Plaintiff first claims Defendants failed to protect him. Prison officials may not deprive inmates of "the minimal civilized measure of life's necessities." Rhodes v. Chapman , 452 U.S. 337, 347 (1981). The Supreme Court in Wilson v. Seiter , 501 U.S. 294, 298 (1991), set forth a framework for courts to use when deciding whether certain conditions of confinement constitute cruel and unusual punishment prohibited by the Eighth Amendment. A plaintiff must first plead facts which, if true, establish that a sufficiently serious deprivation has occurred. Id. Seriousness is measured in response to "contemporary standards of decency." Hudson v. McMillian , 503 U.S. 1, 8 (1992) (quoting Estelle v. Gamble , 429 U.S. 97, 103 (1976)). Routine discomforts of prison life do not suffice. Id. Only deliberate indifference to serious medical needs or extreme deprivations regarding the conditions of confinement will implicate the protections of the Eighth Amendment. Id. at 9. Plaintiff must also establish a subjective element showing the prison officials acted with a sufficiently culpable state of mind. Id. Deliberate indifference is characterized by obduracy or wantonness, not inadvertence or good faith error. Whitley v. Albers , 475 U.S. 312, 319 (1986). Liability cannot be predicated solely on negligence. Id. A prison official violates the Eighth Amendment only when both the objective and subjective requirements are met. Farmer v. Brennan , 511 U.S. 825, 834 (1994).

While assault by another inmate can arguably pose a substantial risk of serious harm, Plaintiff fails to establish the subjective component of his claim. The failure to segregate violent inmates from non-violent inmates has been held to constitute "deliberate indifference" where there is a pervasive risk of harm or where the victim belonged to an identifiable group of prisoners for whom risk of assault is a serious problem. Street v. Corrections Corporation of America , 102 F.3d 810, 814 (6th Cir. 1996); March v. Arn , 937 F.2d 1056, 1061 (6th Cir. 1991), overruled on other grounds by Farmer , 511 U.S. at 825. Plaintiff alleges Mr. Guzman did not adequately identify these gang members, but he does not allege that Mr. Guzman was aware Plaintiff could be a likely target of this group or a particular inmate of this group. Plaintiff fails to allege facts to suggest Mr. Guzman had a sufficiently culpable mental state to justify a finding of liability under the Eighth Amendment. C. Due Process

Plaintiff also contends his indefinite placement in protective custody denied him due process. He does not say that he was not given a hearing. In fact, Plaintiff is silent on the issue of what process he did or did not receive.

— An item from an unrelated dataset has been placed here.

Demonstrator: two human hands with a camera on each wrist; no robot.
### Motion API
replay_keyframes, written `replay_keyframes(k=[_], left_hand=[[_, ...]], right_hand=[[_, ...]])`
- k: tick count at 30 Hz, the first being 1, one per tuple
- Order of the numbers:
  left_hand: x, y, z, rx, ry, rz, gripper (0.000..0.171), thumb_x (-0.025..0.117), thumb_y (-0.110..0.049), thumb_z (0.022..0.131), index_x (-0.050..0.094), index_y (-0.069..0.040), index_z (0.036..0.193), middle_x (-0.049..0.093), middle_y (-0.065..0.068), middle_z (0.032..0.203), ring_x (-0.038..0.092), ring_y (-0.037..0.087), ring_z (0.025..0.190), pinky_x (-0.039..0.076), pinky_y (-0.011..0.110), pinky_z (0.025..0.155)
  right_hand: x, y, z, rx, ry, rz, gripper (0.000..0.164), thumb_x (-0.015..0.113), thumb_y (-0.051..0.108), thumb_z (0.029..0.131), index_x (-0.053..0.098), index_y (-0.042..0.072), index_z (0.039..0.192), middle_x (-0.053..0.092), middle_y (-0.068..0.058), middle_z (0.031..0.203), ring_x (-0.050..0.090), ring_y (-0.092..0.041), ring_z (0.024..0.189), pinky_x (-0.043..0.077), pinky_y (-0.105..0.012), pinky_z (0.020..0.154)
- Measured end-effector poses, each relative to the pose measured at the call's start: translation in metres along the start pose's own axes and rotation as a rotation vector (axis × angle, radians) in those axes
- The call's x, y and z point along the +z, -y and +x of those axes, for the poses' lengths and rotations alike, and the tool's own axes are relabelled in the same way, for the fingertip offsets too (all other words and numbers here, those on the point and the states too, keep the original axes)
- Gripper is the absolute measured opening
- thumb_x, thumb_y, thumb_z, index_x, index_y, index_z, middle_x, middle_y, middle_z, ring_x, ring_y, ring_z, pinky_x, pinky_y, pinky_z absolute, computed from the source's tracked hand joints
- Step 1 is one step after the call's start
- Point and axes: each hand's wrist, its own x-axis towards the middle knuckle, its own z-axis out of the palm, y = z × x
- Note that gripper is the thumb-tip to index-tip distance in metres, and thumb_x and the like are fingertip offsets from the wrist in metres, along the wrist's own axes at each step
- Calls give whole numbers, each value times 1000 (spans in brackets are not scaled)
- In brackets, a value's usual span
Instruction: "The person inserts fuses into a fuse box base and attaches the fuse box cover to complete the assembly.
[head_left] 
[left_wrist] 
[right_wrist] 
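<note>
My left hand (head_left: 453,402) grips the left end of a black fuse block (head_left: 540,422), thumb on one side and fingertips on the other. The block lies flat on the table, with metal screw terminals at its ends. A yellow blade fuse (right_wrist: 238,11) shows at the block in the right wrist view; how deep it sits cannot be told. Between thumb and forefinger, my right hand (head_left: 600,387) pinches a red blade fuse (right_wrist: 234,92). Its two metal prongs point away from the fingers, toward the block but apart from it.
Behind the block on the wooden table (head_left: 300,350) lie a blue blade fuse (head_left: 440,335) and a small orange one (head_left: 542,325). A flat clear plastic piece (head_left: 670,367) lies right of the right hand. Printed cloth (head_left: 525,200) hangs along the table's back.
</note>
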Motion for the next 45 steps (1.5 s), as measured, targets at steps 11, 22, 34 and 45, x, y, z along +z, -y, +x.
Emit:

The Fifth Amendment provides that "[n]o person shall . . . be deprived of life, liberty, or property, without due process of law. . . ." U.S. CONST. AMEND. V. In addition to setting the procedural minimum for deprivations of life, liberty, or property, the Due Process Clause bars "certain government actions regardless of the fairness of the procedures used to implement them." Daniels v. Williams , 474 U.S. 327, 331 (1986). It does not prohibit every deprivation by the government of a person's life, liberty or property. Harris v. City of Akron , 20 F.3d 1396, 1401 (6th Cir. 1994). Only those deprivations which are conducted without due process are subject to suit under 42 U.S.C. § 1983. Id.

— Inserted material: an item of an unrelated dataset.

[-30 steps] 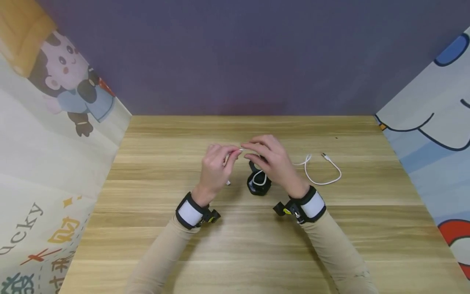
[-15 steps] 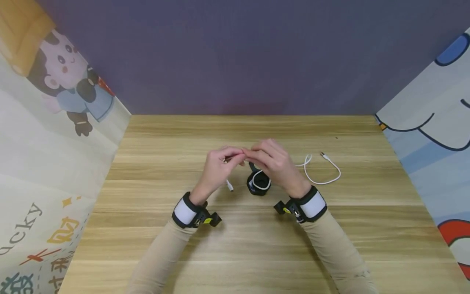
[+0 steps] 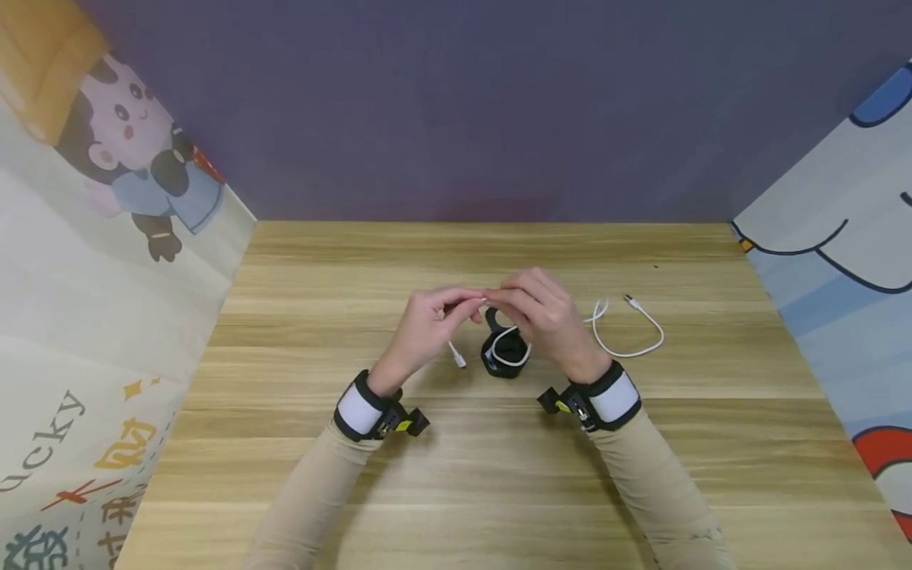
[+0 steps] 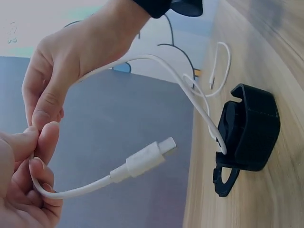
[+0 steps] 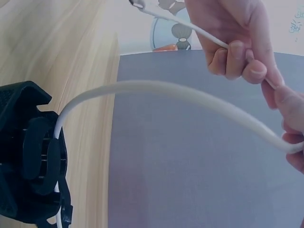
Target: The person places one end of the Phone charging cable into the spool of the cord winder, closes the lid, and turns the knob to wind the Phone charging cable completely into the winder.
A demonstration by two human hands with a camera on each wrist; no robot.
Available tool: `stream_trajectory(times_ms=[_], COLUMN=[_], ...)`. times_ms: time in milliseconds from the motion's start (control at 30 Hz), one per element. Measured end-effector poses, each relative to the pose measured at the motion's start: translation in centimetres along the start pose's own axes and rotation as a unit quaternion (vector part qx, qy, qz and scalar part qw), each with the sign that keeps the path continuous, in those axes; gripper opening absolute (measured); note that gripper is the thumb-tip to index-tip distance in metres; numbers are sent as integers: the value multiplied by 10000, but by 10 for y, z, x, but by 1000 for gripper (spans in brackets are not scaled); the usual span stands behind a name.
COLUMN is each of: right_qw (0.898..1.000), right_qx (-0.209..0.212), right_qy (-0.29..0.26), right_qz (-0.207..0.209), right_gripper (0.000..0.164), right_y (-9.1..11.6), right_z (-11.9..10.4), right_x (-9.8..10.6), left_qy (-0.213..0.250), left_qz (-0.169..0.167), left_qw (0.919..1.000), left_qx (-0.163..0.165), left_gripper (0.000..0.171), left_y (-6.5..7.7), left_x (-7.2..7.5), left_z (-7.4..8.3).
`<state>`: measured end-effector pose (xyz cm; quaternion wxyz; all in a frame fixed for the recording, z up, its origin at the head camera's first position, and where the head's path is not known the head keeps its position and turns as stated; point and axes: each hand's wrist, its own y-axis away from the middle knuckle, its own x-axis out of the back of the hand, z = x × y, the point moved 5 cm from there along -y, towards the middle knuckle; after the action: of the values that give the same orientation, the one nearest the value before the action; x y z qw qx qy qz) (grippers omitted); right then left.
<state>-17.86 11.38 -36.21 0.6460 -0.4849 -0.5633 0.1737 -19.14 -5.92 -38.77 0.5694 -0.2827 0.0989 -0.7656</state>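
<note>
A white charging cable (image 5: 190,95) runs through my two hands above the table. Thumb and index finger of my left hand (image 3: 427,321) pinch it, and its short end hangs from that hand, tipped with a USB-C plug (image 4: 145,159). Right against those fingertips, my right hand (image 3: 545,317) pinches the same cable. From the right hand the cable arcs down into a black hexagonal cable winder (image 4: 259,128) with a ring-shaped tab (image 4: 228,183), which sits on the table below. Part of the cable is hidden behind my fingers.
The cable's other stretch lies looped on the table to the right, ending in a white plug with a metal tip (image 3: 633,302). A wooden table (image 3: 463,491) spans the view, with a dark wall panel (image 3: 456,111) behind and printed curtains at both sides.
My right fingers, looser a second ago, have come together on the cable beside the left fingertips. Both hands have shifted slightly right, and the hanging plug now shows below the left hand.
</note>
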Motion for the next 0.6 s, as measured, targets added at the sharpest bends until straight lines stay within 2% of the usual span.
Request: stream_trajectory(times_ms=[133, 267, 367, 500, 600], right_qw=[9997, 9993, 9990, 9984, 9980], right_qx=[-211, -339, -416, -500, -498], right_qy=[-29, -30, 3, 40, 133], right_qz=[110, 165, 190, 255, 378], right_gripper=[11, 18, 21, 11, 16], right_y=[0, 1, 1, 4, 7], right_z=[3, 5, 7, 12, 15], right_x=[3, 7, 11, 15, 21], left_qy=[-268, -476, -618, -823, -952], left_qz=[129, 206, 233, 210, 206], left_qw=[9990, 9972, 9958, 9938, 9927], left_qx=[-330, -535, -634, -719, -710], left_gripper=[14, 13, 12, 13, 13], left_y=[0, 0, 0, 1, 2], left_x=[-1, -1, 0, 1, 3], left_z=[2, 2, 3, 2, -1])
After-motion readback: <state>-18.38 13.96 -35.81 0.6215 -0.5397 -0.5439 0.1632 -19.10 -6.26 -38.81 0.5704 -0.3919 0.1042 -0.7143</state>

Prisoners have narrower liberty and property interests than other citizens as "[l]awful incarceration brings about the necessary withdrawal or limitation of many privileges and rights, a retraction justified by the considerations underlying our penal system." Sandin v. Conner , 515 U.S. 472, 485 (1995) (quoting Price v. Johnston , 334 U.S. 266, 285 (1948)); Evans v. Vinson , No. 09-6283, 2011 WL 2579779, at *4 (6th Cir. June 29, 2011). The question of what process is due is answered only if the inmate establishes a deprivation of a constitutionally protected liberty or property interest. Wilkinson v. Austin , 545 U.S. 209, 221 (2005).

The Due Process Clause, standing alone, confers no liberty or property interest in freedom from government action taken within the sentence imposed. Sandin , 515 U.S. at 480 . "[T]he Constitution itself does not give rise to a liberty interest in avoiding transfer to more adverse conditions of confinement." Wilkinson , 545 U.S. at 221 . Generally, unless the transfer to a higher security level is accompanied by a withdrawal of good time credits or is for a significant period of time that presents an unusual hardship on the inmate, no liberty or property interest will be found in the case. Sandin , 515 U.S. at 484 . Indefinite assignment to a super-maximum security prison, for example, triggers due process protections, Wilkinson , 545 U.S. at 224 , while temporary placement in disciplinary confinement was considered to be "within the range of confinement to be normally expected for one serving an indeterminate term of 30 years to life," Sandin , 515 U.S. at 487 . The nature of the more-restrictive confinement and its duration determine whether the placement imposes an "atypical and significant hardship" in relation to ordinary prison life. Harden-Bey v. Rutter , 524 F.3d 789, 793 (6th Cir. 2008).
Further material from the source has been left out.